* [WORK REQUEST]:
Copy the lines below exactly. Start at the first and finish with the line containing "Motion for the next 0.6".

================

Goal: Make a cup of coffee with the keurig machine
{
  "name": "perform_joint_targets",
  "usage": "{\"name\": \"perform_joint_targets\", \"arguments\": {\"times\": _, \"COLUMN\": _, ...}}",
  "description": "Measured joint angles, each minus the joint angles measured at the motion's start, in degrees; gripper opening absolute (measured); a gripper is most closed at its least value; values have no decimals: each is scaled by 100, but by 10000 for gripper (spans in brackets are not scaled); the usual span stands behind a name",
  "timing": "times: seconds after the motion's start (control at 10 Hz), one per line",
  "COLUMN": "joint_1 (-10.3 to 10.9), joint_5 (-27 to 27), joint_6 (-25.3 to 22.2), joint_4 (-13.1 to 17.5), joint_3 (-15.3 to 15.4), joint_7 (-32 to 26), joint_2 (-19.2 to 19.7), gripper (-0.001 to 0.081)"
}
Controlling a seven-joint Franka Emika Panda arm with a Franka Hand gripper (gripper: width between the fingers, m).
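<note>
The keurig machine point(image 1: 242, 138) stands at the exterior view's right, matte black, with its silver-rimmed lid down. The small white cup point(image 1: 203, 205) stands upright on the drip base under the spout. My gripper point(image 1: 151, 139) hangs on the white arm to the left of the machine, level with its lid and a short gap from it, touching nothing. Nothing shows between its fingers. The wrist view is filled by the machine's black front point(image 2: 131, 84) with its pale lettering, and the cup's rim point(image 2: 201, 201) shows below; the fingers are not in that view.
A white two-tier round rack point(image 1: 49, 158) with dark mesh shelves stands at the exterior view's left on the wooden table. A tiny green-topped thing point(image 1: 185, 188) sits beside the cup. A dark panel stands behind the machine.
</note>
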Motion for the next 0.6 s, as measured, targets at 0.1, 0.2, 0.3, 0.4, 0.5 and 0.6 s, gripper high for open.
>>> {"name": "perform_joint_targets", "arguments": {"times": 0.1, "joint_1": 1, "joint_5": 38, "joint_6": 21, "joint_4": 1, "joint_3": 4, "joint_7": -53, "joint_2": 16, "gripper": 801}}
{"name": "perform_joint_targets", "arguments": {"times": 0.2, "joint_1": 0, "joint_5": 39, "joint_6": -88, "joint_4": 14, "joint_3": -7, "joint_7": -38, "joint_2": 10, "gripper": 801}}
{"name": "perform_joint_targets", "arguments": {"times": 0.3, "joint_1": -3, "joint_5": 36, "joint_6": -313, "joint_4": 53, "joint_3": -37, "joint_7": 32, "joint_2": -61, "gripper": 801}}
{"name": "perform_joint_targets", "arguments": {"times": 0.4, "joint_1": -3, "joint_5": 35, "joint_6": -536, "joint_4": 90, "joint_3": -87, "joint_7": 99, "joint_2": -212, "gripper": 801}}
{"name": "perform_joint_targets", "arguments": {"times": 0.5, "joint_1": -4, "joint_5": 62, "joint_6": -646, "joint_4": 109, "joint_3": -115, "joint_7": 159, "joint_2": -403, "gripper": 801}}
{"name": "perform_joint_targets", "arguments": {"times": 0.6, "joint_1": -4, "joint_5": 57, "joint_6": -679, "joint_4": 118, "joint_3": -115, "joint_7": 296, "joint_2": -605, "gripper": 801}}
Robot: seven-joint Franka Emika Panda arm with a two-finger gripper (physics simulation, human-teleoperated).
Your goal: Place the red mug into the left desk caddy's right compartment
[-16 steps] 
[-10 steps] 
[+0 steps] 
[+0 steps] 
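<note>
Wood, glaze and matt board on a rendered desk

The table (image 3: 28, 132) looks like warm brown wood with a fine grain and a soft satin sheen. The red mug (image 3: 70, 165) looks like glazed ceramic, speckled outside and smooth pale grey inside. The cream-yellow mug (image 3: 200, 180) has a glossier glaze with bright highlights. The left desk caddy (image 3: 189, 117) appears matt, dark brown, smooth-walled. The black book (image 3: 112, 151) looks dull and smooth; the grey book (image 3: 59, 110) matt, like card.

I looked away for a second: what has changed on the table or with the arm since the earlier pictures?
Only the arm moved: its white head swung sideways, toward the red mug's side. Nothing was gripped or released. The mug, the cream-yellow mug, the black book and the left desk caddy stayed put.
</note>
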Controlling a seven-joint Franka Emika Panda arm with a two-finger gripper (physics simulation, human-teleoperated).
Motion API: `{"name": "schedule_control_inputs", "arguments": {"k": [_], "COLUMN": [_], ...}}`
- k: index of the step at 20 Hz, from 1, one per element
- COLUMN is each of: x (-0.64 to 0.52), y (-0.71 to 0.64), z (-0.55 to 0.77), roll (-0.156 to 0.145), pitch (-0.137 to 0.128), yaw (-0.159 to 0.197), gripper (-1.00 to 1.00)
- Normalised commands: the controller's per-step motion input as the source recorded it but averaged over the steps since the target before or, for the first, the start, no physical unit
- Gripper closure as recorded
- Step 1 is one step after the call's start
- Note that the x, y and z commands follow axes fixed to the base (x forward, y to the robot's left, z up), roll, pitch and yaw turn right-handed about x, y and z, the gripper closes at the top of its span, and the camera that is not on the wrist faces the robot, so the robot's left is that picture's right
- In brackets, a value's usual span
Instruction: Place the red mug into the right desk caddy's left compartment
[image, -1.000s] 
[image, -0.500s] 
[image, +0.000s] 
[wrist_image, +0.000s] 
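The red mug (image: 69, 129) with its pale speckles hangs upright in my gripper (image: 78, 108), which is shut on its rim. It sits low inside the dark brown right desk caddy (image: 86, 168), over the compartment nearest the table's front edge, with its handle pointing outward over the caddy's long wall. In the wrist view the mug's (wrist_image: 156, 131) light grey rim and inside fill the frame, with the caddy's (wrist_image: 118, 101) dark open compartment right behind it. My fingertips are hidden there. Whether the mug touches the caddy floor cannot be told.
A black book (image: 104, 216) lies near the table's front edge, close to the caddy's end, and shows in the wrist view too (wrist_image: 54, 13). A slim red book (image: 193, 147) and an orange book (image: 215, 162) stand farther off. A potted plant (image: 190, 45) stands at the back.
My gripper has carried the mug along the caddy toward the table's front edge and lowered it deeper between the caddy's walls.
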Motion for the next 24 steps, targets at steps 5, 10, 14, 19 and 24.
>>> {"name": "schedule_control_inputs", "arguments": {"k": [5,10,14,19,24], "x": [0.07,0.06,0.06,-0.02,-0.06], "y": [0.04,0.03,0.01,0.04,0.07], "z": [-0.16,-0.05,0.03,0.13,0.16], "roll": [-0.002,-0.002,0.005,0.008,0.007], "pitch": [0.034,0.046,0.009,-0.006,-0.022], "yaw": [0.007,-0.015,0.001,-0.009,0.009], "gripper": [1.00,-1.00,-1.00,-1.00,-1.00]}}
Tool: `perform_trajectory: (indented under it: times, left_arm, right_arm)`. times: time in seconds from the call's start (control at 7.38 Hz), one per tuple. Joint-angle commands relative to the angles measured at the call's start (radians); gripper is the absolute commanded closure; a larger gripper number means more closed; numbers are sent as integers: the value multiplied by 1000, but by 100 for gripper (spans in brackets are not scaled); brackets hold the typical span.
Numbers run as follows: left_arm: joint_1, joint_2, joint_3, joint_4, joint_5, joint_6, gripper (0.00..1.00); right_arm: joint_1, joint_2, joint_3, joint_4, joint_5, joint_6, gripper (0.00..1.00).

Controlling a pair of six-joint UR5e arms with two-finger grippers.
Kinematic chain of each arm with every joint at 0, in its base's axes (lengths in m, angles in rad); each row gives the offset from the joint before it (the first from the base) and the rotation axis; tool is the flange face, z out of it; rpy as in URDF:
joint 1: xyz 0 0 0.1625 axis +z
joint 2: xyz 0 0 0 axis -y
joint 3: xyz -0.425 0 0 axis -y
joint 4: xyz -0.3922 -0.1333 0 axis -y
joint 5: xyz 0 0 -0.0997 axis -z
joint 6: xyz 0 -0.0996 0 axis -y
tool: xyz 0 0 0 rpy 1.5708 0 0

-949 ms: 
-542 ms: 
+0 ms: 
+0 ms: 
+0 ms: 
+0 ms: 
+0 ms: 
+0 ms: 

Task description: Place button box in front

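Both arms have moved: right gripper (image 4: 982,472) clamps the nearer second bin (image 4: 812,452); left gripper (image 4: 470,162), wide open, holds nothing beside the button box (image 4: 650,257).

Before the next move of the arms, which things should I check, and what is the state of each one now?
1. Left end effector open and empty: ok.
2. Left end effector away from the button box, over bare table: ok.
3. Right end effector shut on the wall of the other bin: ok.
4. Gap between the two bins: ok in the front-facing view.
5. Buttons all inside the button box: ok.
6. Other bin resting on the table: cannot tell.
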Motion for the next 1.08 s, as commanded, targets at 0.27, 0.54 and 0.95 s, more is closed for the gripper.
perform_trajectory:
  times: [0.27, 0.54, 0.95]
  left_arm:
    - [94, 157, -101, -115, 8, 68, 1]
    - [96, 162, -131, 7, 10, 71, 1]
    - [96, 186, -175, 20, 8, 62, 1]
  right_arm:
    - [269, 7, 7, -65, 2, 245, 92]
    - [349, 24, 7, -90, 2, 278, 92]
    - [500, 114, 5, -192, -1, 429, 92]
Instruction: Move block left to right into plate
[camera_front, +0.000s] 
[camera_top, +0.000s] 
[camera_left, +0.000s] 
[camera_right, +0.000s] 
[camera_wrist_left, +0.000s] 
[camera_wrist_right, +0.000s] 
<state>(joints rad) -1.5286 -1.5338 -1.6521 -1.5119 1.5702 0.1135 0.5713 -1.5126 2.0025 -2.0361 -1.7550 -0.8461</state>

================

* [ANSWER FOR THE TASK]:
Goal: Make a cup of coffee with the keurig machine
{
  "name": "perform_joint_targets",
  "usage": "{\"name\": \"perform_joint_targets\", \"arguments\": {\"times\": _, \"COLUMN\": _, ...}}",
  "description": "Measured joint angles, each minus the joint angles measured at the motion's start, in degrees; gripper opening absolute (measured); a gripper is most closed at its least value; values have no decimals: each is scaled by 100, but by 10000 for gripper (spans in brackets are not scaled); the usual span stands behind a name",
  "timing": "times: seconds after the motion's start (control at 10 Hz), one per line",
  "COLUMN": "joint_1 (-10.3 to 10.9), joint_5 (-27 to 27), joint_6 (-25.3 to 22.2), joint_4 (-13.1 to 17.5), joint_3 (-15.3 to 15.4), joint_7 (-32 to 26), joint_2 (-19.2 to 19.7), gripper (-0.001 to 0.081)"
}
Controlling a seven-joint Franka Emika Panda arm with a Franka Hand gripper (gripper: width between the fingers, m).
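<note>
The keurig machine point(image 1: 242, 138) stands at the exterior view's right, matte black, with its silver-rimmed lid down. The small white cup point(image 1: 203, 205) stands upright on the drip base under the spout. My gripper point(image 1: 151, 139) hangs on the white arm to the left of the machine, level with its lid and a short gap from it, touching nothing. Nothing shows between its fingers. The wrist view is filled by the machine's black front point(image 2: 131, 84) with its pale lettering, and the cup's rim point(image 2: 201, 201) shows below; the fingers are not in that view.
A white two-tier round rack point(image 1: 49, 158) with dark mesh shelves stands at the exterior view's left on the wooden table. A tiny green-topped thing point(image 1: 185, 188) sits beside the cup. A dark panel stands behind the machine.
</note>
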Motion for the next 0.6 s, as measured, targets at 0.1, 0.2, 0.3, 0.4, 0.5 and 0.6 s, gripper high for open.

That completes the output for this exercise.